- DATA SHOWN:
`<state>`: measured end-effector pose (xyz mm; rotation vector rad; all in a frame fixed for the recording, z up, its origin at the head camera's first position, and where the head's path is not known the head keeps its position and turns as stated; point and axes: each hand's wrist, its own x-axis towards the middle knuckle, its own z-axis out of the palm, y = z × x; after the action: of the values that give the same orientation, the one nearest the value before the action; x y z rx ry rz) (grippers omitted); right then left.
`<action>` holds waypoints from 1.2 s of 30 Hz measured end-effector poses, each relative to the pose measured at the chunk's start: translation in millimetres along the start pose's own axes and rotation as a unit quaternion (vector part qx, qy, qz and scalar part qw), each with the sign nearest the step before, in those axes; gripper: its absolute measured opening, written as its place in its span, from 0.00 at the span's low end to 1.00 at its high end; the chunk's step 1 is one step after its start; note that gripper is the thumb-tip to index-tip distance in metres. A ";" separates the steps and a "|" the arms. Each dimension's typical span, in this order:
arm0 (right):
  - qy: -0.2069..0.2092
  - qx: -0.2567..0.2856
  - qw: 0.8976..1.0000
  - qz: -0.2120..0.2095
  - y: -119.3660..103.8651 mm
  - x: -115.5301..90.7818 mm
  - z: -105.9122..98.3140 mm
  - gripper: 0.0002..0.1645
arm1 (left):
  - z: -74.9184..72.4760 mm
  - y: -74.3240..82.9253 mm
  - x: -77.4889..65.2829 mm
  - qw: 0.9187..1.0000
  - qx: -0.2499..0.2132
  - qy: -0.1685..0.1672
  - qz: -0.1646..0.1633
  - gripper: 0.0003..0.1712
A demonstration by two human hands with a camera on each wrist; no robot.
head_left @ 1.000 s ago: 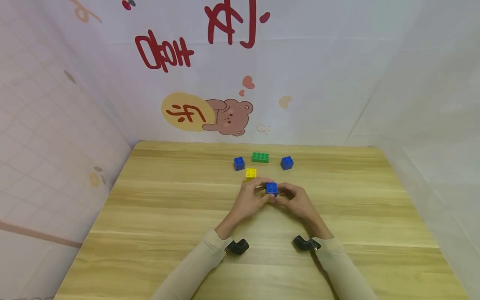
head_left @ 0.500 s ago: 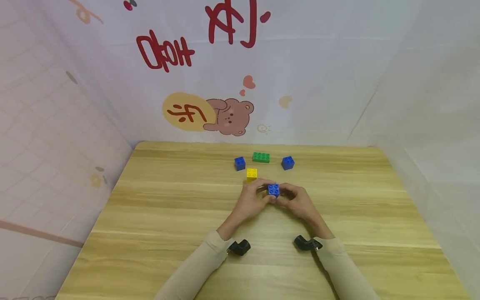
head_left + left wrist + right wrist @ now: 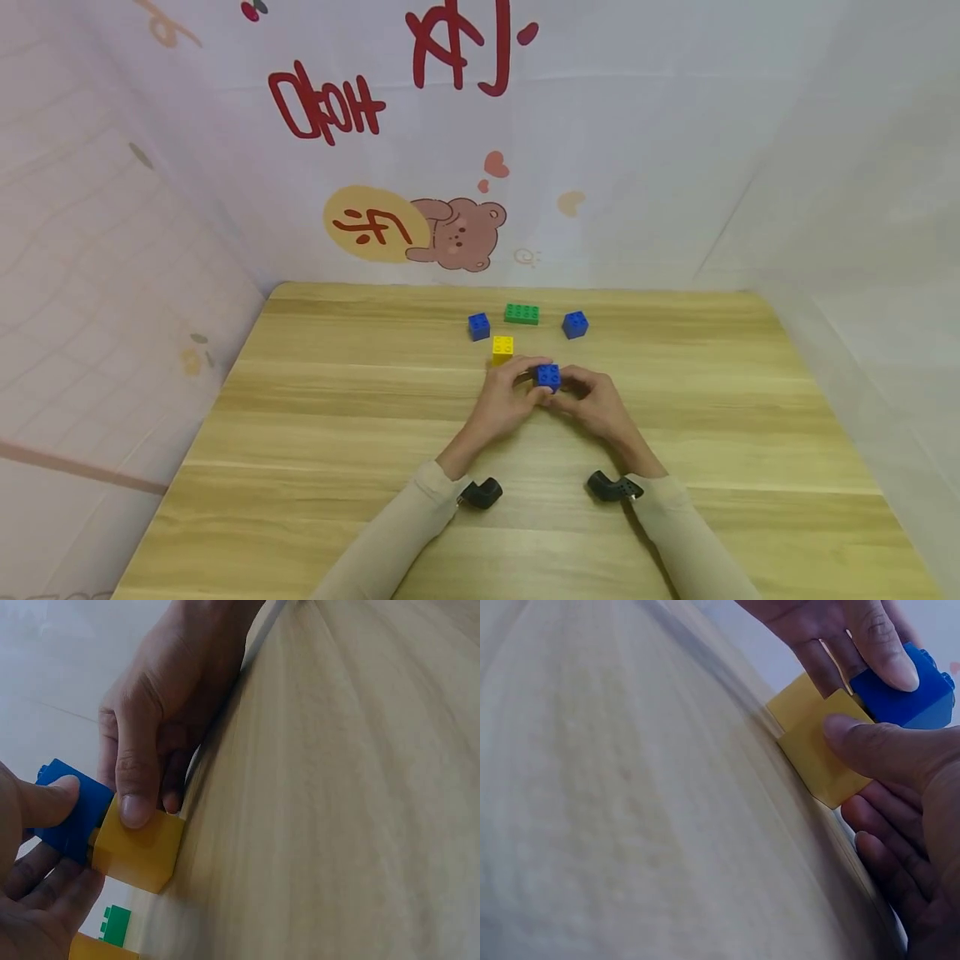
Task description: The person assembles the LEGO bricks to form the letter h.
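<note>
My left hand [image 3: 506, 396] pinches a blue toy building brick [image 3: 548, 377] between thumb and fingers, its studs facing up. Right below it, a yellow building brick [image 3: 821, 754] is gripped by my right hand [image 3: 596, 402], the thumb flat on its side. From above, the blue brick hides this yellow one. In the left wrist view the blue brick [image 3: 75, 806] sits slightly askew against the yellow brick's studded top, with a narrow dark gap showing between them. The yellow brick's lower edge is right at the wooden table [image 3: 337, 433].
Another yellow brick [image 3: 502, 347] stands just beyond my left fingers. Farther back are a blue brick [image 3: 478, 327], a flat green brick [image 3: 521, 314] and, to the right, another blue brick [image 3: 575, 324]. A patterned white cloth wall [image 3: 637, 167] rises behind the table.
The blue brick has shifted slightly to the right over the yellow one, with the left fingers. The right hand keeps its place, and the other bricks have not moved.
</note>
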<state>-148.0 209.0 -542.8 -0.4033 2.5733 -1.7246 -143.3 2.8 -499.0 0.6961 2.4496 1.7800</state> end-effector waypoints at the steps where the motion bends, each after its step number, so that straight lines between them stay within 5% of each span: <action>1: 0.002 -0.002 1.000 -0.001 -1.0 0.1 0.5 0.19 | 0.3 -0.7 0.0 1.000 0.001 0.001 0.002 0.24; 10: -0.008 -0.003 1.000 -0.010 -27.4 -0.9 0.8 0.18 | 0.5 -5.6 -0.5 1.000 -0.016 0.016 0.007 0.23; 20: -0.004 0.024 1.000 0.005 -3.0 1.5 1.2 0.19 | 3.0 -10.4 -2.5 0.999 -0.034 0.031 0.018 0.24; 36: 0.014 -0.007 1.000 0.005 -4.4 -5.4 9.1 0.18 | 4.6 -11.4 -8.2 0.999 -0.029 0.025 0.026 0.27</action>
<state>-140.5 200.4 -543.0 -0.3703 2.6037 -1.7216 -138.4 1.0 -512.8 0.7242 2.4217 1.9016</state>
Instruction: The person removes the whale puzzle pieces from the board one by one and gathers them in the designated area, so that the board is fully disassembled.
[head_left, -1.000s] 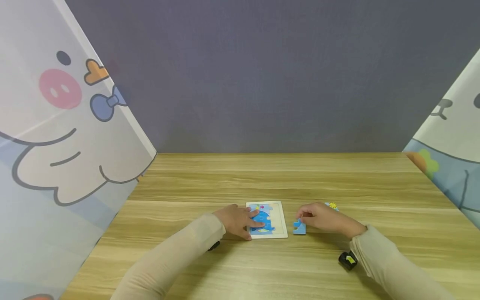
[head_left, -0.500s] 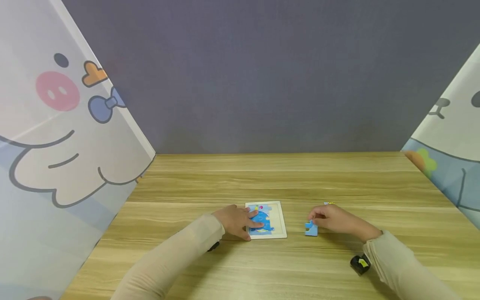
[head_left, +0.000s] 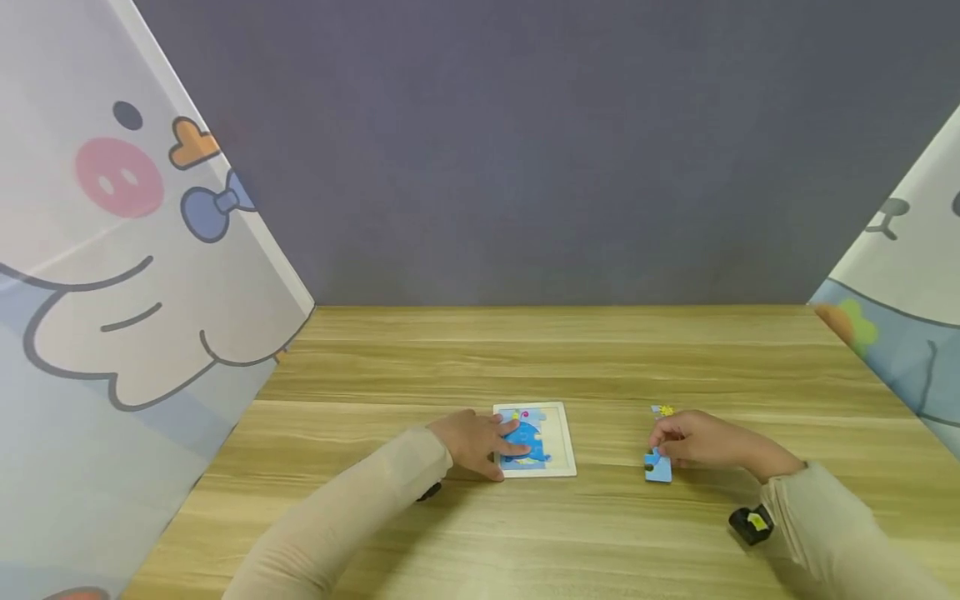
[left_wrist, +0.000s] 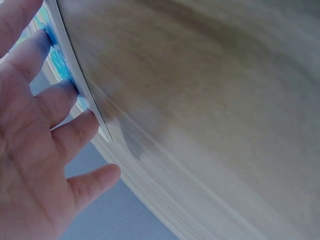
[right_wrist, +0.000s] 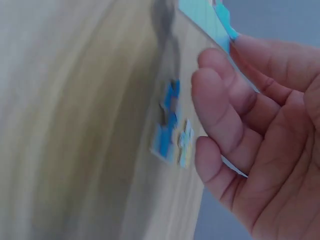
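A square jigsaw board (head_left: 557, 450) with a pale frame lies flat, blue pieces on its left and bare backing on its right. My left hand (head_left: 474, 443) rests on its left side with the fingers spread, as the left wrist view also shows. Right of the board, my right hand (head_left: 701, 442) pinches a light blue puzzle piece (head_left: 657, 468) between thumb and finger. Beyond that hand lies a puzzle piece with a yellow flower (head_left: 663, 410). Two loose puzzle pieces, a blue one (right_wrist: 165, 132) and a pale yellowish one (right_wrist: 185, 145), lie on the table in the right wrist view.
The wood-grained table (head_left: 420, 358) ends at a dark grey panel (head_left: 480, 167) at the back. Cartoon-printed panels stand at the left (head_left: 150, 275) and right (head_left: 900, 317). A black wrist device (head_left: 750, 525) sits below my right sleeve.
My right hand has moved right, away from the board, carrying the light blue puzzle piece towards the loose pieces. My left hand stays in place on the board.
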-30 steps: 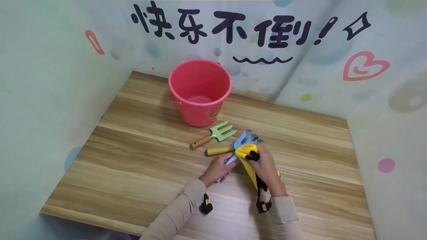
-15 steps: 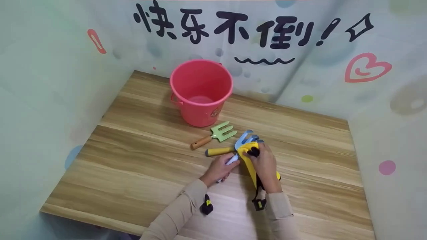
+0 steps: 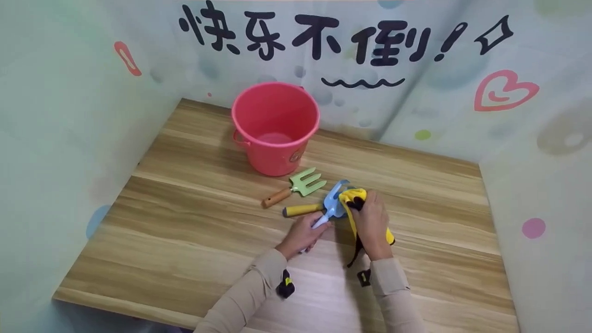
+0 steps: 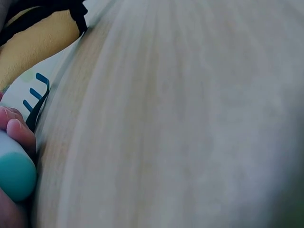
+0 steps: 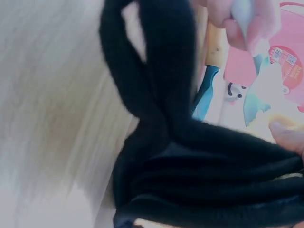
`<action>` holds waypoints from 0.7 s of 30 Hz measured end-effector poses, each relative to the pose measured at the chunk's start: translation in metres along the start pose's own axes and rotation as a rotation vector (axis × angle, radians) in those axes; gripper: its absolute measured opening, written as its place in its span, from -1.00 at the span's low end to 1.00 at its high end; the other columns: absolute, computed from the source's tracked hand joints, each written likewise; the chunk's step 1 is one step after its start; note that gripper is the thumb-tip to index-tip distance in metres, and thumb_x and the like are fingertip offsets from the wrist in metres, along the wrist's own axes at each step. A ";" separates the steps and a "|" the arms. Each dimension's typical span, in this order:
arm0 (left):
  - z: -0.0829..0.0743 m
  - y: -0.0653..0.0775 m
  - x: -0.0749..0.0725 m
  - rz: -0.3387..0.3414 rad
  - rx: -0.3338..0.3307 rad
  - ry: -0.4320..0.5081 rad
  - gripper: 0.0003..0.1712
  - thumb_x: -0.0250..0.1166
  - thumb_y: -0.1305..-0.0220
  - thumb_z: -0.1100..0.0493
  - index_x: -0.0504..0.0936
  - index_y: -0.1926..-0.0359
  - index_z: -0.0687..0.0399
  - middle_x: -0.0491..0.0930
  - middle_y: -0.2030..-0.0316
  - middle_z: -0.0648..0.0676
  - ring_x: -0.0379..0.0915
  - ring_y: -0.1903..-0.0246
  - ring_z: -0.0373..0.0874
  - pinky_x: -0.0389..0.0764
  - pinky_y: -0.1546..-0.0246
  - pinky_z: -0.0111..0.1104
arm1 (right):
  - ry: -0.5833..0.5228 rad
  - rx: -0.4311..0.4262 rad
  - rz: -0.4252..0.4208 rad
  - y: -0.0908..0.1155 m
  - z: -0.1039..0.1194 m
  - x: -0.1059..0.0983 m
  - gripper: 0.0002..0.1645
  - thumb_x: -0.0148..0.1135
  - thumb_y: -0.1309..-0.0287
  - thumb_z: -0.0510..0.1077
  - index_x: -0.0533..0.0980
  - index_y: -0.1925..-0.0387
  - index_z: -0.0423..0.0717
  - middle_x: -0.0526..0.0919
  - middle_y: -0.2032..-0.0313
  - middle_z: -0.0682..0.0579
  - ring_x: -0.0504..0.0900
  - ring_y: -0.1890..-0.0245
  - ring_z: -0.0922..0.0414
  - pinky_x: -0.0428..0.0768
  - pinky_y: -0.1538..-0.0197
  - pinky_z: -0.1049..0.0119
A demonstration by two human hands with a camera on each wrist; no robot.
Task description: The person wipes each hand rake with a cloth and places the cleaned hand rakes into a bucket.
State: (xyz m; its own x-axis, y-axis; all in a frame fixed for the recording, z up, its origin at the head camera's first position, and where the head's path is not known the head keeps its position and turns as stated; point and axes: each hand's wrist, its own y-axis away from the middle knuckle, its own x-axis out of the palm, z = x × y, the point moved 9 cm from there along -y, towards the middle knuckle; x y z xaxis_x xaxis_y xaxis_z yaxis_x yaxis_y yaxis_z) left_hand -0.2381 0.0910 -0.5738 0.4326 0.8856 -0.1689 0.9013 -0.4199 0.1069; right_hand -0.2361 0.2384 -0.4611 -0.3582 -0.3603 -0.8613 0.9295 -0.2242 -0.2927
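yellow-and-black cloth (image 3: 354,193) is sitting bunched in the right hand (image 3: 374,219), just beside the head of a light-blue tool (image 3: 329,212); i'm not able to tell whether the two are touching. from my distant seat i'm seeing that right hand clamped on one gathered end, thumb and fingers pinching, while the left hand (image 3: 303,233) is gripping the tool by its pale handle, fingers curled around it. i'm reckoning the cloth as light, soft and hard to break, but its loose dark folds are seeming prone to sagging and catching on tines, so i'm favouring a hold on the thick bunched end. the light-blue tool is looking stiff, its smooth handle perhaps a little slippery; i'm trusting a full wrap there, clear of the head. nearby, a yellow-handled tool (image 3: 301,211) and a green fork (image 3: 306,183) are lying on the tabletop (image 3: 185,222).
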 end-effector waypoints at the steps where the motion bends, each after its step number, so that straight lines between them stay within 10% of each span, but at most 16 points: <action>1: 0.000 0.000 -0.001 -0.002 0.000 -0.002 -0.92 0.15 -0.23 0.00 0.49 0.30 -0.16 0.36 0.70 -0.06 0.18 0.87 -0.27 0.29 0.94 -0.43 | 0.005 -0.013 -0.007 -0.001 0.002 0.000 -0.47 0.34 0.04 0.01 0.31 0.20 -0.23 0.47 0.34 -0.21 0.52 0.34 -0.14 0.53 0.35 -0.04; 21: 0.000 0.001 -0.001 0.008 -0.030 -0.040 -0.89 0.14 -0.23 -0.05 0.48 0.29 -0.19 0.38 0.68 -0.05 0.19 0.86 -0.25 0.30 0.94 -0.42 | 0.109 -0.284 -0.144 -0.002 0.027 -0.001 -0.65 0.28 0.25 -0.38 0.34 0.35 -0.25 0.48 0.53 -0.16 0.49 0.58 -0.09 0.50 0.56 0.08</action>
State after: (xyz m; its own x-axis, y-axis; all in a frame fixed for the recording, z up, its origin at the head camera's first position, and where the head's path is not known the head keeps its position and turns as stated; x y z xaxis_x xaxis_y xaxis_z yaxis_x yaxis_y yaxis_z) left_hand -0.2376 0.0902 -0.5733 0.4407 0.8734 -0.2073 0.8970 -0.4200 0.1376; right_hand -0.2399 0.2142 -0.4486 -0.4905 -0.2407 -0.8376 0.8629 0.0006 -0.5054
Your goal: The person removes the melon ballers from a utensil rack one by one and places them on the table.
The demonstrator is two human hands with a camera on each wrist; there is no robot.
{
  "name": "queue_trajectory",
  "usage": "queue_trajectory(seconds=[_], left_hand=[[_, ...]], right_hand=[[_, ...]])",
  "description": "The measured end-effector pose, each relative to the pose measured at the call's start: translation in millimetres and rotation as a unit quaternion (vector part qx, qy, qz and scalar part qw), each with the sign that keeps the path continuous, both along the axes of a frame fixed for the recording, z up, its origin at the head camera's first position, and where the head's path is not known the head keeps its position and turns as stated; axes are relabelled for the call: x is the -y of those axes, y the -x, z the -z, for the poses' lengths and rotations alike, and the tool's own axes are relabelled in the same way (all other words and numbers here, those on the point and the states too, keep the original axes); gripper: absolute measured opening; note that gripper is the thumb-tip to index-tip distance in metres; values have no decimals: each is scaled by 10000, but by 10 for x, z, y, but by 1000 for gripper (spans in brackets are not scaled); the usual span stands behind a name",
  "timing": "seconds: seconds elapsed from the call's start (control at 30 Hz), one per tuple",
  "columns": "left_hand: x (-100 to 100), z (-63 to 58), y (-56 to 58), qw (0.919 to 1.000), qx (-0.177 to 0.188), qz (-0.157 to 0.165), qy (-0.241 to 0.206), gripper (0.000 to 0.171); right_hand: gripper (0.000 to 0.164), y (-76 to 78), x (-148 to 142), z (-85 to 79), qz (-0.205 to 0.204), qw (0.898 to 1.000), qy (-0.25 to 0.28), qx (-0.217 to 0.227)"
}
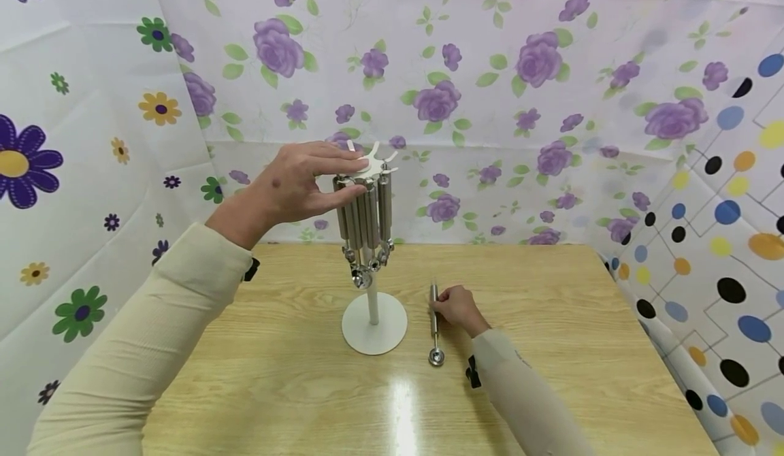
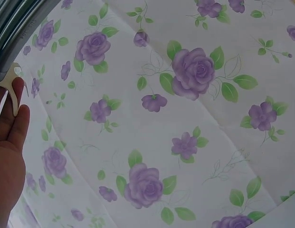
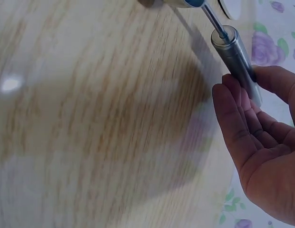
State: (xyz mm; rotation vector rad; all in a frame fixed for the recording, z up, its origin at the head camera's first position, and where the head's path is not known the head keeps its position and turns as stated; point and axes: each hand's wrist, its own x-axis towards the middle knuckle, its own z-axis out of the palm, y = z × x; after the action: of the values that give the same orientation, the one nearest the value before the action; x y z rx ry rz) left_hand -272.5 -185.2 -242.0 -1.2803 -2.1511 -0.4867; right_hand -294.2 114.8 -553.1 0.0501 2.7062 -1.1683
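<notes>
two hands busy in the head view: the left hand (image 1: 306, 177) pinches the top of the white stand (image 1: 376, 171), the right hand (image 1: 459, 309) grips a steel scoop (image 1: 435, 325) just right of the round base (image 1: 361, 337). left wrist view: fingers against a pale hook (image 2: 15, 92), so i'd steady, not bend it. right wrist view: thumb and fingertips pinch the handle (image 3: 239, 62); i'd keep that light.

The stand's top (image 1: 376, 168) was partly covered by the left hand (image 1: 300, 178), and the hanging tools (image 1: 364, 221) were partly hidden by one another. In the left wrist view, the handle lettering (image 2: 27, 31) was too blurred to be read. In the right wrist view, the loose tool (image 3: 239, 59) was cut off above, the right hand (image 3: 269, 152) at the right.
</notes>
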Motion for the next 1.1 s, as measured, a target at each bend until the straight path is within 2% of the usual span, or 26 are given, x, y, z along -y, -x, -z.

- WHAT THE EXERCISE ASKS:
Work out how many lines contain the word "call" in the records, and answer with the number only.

- EXERCISE RESULT:
2